Secondo una stima tutta la filiera vale 10 miliardi l’anno tra rete idrica da potenziare, conservare e riparare e tutta la gestione vera e propria (conduzione, fatturazione, call center, allacci e assistenza) che oggi è appannaggio di pochi soggetti.
Lo studio Althesys ha certificato che investendo 20 miliardi (4,2 miliardi per i materiali e 15,6 per l’installazione in acquedotti, fognature e depurazione) è possibile risparmiare 130 miliardi in 25 anni. Secondo il rapporto servono 51mila km di nuove reti (oltre 30mila di acquedotti e circa 21mila di fognature) e 170mila km di «riparazioni e rifacimenti», dei quali chilometri 125mila solo per gli acquedotti su 155mila km totali. Con 127mila euro al km, sostiene la ricerca, il sistema si riallineerebbe ai parametri europei.

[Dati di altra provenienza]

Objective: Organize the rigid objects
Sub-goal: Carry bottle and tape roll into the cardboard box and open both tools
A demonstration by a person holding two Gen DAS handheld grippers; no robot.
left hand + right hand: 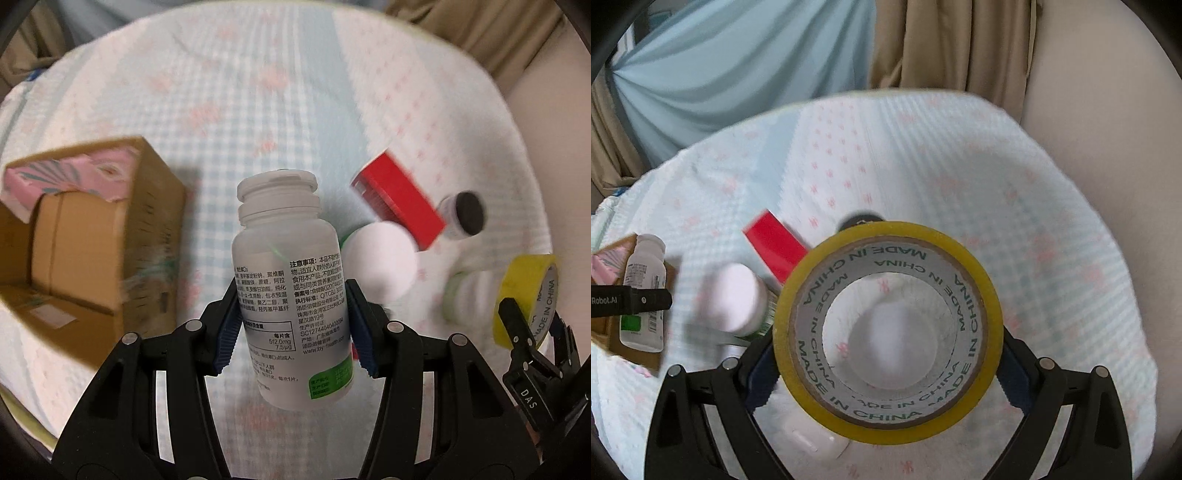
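We are clamping the left gripper [295, 325] on the white bottle [291, 280], lifted above the bed [258, 110] beside the cardboard box [92, 236]; the right gripper [886, 365] is squeezing the yellow tape roll [888, 332] above the bed's middle

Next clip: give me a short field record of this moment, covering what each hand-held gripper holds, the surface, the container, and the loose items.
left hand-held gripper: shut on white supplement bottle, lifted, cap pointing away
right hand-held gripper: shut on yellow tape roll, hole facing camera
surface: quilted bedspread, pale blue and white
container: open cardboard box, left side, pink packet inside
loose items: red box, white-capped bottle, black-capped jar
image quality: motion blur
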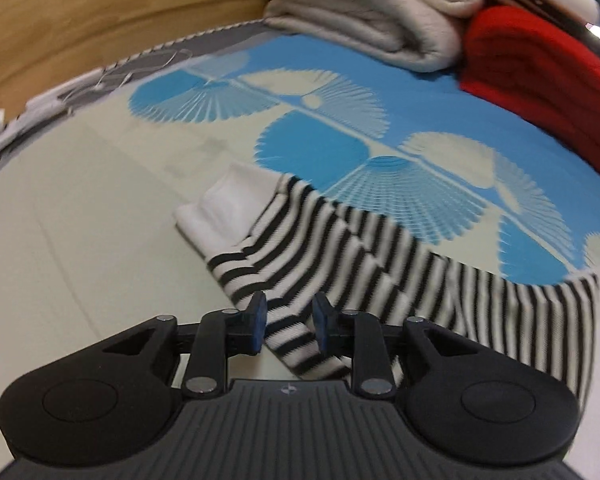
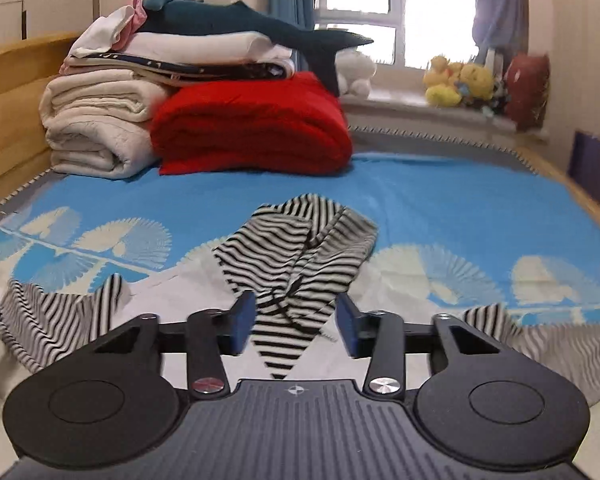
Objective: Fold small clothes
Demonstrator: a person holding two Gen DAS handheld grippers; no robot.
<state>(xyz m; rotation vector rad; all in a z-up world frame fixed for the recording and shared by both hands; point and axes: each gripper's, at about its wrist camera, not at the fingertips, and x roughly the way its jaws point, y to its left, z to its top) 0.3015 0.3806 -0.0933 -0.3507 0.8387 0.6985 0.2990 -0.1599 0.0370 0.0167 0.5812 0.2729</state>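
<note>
A black-and-white striped small garment (image 1: 380, 256) lies spread on the bed, with a white part (image 1: 224, 208) at its far left end. My left gripper (image 1: 291, 320) hovers low over its near edge, its jaws partly apart with a strip of striped cloth between the pads; no pad visibly presses on it. In the right wrist view the same garment (image 2: 296, 248) is bunched in a heap in the middle, with striped flaps out to both sides. My right gripper (image 2: 296, 322) stands open just above a striped point of cloth that lies between its fingers.
The blue and cream patterned bedspread (image 2: 460, 200) covers the bed. At the far end stand a folded beige blanket (image 2: 96, 128), a folded red blanket (image 2: 252, 128) and a stack of linens with a plush shark (image 2: 260, 20). A wooden headboard (image 1: 100, 12) bounds the left side; plush toys (image 2: 460, 80) sit on the windowsill.
</note>
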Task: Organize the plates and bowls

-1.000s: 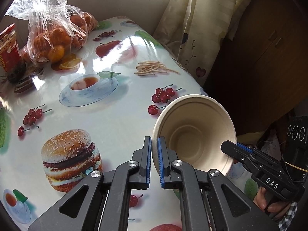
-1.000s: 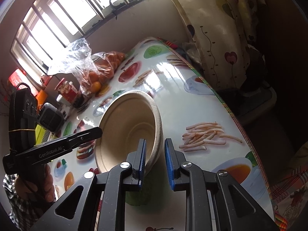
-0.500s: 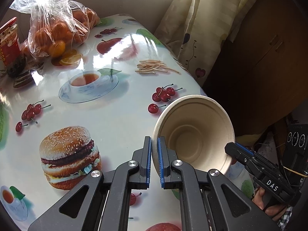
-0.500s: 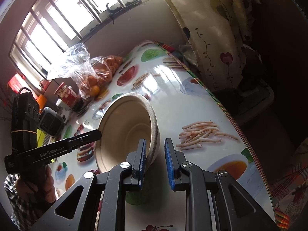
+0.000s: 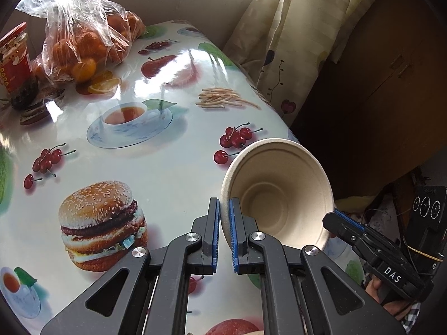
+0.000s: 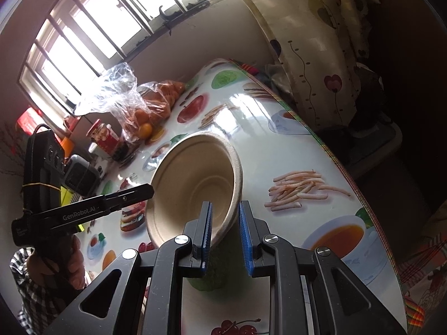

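A beige paper bowl [image 5: 279,192] is held tilted above the table's right edge, its inside facing both cameras. My left gripper [image 5: 224,234] is shut on its left rim. In the right wrist view the bowl [image 6: 195,187] fills the middle, and my right gripper [image 6: 225,236] straddles its rim with a gap on each side. It is open. The right gripper also shows in the left wrist view [image 5: 338,222] at the bowl's lower right rim. The left gripper shows in the right wrist view [image 6: 145,191] at the bowl's left rim.
The table [image 5: 173,167] has a glossy cloth printed with food pictures. A plastic bag of oranges [image 5: 81,44] and a red jar [image 5: 14,58] stand at the back left. A curtain [image 5: 293,42] and a dark wooden cabinet [image 5: 391,83] are beyond the right edge.
The bowl has shifted slightly toward the table's right edge, still held by the left gripper. The right gripper's jaws have widened around the rim.
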`<action>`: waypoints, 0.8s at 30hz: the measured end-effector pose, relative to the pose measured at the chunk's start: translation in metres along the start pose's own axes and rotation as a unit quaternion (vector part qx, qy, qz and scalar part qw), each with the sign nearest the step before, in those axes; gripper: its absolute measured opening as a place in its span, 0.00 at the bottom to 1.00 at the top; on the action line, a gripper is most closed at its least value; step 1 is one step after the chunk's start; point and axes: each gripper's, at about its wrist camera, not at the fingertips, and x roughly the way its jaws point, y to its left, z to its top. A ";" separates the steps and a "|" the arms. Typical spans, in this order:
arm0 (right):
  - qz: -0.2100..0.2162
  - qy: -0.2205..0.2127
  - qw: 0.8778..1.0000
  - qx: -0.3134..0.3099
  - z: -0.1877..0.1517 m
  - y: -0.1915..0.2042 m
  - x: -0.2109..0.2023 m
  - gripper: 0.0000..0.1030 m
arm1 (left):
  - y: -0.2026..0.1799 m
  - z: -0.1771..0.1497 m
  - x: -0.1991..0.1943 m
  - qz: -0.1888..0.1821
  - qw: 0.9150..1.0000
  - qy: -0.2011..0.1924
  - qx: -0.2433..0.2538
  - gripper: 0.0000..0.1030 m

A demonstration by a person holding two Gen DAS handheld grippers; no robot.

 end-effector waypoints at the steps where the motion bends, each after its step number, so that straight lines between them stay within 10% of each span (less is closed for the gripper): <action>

In 25 anni, dicono i curatori della ricerca, i benefici per i cittadini sarebbero di 130 miliardi in 25 anni, senza considerare i costi di manutenzione e gli impatti ambientali.
Perché nessuno investe e siamo quasi al collasso? È un problema «politico» come spesso accade, figlio di un sistema di potere vicino alla sinistra che da 15 anni oppone una «resistenza» feroce alla legge Galli del 1994, voluta dal primo governo Berlusconi e a tutt’oggi in larga parte disattesa.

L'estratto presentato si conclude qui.